Family members pay attention for clues, facial expressions, anything that suggests a glimmer of the woman inside, but those signs have largely faded away these days.
Even so, Craig wishes more people would come to visit her, because Alzheimer’s has been a lonely disease for his parents. “After she couldn’t make it to church any more the people that came by were fewer and fewer,” he said, choking with emotion.
“If you have a friend or a neighbor, you have to not forget about them. Part of it isn’t for the person who is sick, it’s for the caregiver.”
In 20 years, Craig said, his father has spent one night away from home for a funeral out of town. All he does, day and night, is take care of his wife, and even with another family member there, it is lonely and exhausting. “He’d love to see people come by to talk to her, even if she can’t talk back.
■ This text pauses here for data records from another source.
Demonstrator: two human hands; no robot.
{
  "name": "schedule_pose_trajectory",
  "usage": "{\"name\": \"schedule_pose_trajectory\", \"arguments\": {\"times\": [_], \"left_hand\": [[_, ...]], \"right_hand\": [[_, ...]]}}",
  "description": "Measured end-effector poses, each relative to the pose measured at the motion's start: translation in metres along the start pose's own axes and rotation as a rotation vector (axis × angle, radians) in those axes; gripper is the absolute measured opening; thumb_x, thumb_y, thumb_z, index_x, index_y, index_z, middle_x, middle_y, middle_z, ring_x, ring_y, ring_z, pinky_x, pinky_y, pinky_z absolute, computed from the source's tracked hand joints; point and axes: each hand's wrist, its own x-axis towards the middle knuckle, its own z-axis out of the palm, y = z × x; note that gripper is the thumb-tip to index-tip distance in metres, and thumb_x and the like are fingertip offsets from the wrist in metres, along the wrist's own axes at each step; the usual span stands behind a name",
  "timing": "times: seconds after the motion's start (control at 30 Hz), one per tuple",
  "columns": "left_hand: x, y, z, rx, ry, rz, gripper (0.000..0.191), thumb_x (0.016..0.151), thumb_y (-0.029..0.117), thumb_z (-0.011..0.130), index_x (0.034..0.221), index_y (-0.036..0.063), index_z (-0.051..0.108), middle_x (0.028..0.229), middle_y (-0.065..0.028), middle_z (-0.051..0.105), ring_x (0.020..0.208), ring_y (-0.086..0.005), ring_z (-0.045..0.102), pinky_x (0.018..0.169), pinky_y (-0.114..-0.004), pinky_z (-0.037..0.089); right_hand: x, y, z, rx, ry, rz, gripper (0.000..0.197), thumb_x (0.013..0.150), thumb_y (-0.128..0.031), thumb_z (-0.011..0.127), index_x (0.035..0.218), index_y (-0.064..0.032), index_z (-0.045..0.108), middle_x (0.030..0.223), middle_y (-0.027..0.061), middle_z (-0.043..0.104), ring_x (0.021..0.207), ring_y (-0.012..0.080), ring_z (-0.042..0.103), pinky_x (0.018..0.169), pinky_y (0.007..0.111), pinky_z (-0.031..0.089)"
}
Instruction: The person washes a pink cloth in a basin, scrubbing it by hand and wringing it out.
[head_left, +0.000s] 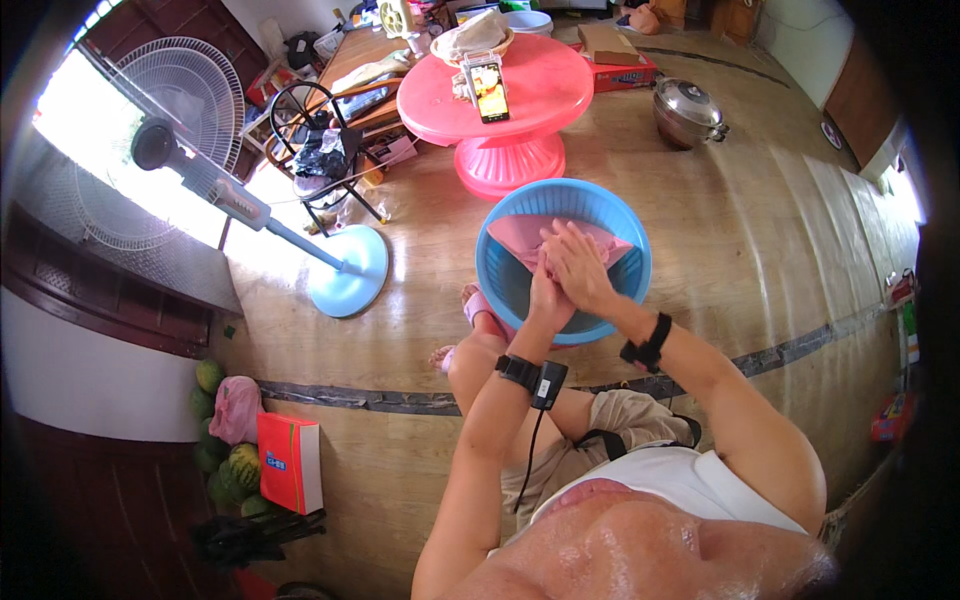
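A pink cloth (517, 234) lies spread and partly bunched inside a blue plastic basin (637, 262), its edges reaching toward the basin's far wall. My left hand (551, 300) has hold of the bunched part from the near side. Across the same bunch lies my right hand (579, 264), with its fingers stretched over the cloth, so the fabric is pressed between both palms. Some of the cloth is hidden under the hands. The shaded bottom of the basin shows in front of the wrists.
Beyond the basin stands a round pink plastic table (551, 82) bearing a propped phone (488, 91). To the left are a standing fan (349, 271) with a pale blue base and a black-framed chair (307, 127). A lidded metal pot (688, 112) sits right; watermelons (244, 466) and a red box (289, 461) lie left.
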Motion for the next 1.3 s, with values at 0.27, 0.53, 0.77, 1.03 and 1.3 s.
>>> {"name": "schedule_pose_trajectory", "arguments": {"times": [0.27,0.53,0.77,1.03,1.3], "left_hand": [[0.000,0.003,-0.011,0.083,-0.046,0.031,0.050,0.105,0.044,0.025,0.136,0.0117,0.046,0.141,-0.0067,0.049,0.130,-0.0261,0.045,0.110,-0.044,0.036],[0.004,0.013,-0.021,0.039,-0.110,0.033,0.064,0.100,0.056,0.026,0.137,0.0070,0.042,0.138,-0.0135,0.049,0.125,-0.0282,0.051,0.106,-0.046,0.041],[-0.001,0.013,-0.016,0.268,0.238,-0.494,0.107,0.076,0.090,0.026,0.140,0.0059,0.039,0.135,-0.0193,0.051,0.119,-0.0344,0.056,0.095,-0.059,0.046],[0.010,-0.005,-0.056,0.049,-0.044,-0.047,0.080,0.087,0.072,0.039,0.138,0.0111,0.043,0.135,-0.0128,0.052,0.123,-0.0297,0.053,0.100,-0.049,0.047],[0.019,-0.013,-0.055,0.090,0.128,-0.029,0.032,0.101,0.029,0.046,0.126,0.0115,0.054,0.125,-0.0096,0.058,0.114,-0.0219,0.058,0.096,-0.039,0.050]], "right_hand": [[0.006,0.012,-0.030,-0.246,0.027,0.029,0.040,0.099,-0.031,0.042,0.133,-0.0154,0.055,0.144,0.0155,0.044,0.133,0.0378,0.040,0.109,0.056,0.030],[0.005,-0.004,-0.074,0.206,-0.197,-0.266,0.040,0.083,-0.025,0.067,0.119,-0.0078,0.059,0.124,0.0187,0.059,0.120,0.0369,0.053,0.104,0.045,0.040],[0.056,0.007,-0.118,0.388,0.087,0.078,0.030,0.083,-0.001,0.057,0.112,-0.0044,0.058,0.103,0.0141,0.065,0.101,0.0271,0.063,0.089,0.035,0.049],[-0.016,-0.076,-0.047,0.585,-0.201,0.024,0.020,0.085,-0.018,0.062,0.099,-0.0029,0.059,0.091,0.0181,0.061,0.088,0.0361,0.063,0.077,0.044,0.048],[0.027,-0.036,-0.044,0.149,-0.140,0.004,0.020,0.094,-0.026,0.051,0.095,-0.0093,0.061,0.083,0.0136,0.068,0.084,0.0345,0.064,0.076,0.049,0.047]]}}
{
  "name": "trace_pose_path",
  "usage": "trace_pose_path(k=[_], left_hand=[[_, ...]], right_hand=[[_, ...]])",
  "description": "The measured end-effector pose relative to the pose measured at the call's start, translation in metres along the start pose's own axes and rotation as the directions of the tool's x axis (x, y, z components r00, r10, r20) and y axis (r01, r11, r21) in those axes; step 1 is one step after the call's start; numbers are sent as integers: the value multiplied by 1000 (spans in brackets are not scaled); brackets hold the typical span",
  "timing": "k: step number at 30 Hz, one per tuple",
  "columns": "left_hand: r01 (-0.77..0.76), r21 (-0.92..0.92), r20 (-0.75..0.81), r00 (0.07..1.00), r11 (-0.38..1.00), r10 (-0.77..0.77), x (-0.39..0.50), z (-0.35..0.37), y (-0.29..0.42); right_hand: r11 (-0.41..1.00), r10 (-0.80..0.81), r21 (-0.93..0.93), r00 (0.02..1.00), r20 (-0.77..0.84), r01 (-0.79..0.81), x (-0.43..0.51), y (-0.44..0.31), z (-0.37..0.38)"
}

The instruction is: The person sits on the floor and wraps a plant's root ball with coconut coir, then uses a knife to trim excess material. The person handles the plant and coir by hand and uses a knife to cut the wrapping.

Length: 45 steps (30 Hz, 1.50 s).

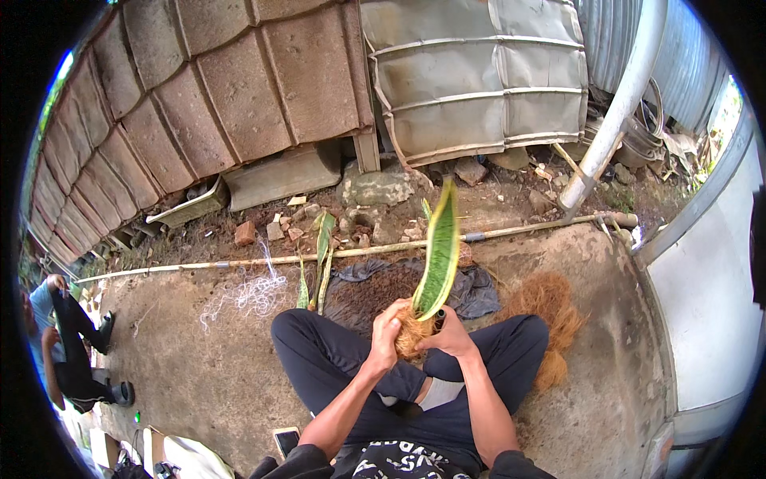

And maybe they could talk to him too,” Craig said.
But Palmer isn’t complaining. He loves his wife and he will do this for her as long as she needs him to. At 89, he explained, most of his friends are dead anyway. “I wouldn’t know what to do if I didn’t have her,” he said.
While she is about the only friend he has left, their relationship has changed over the years. “I used to have to depend on her to remember things, she kept me on schedule,” he said. “But then I had to be the one to remember everything. Mostly I remember what she and I did before. I’ve got to remember that.”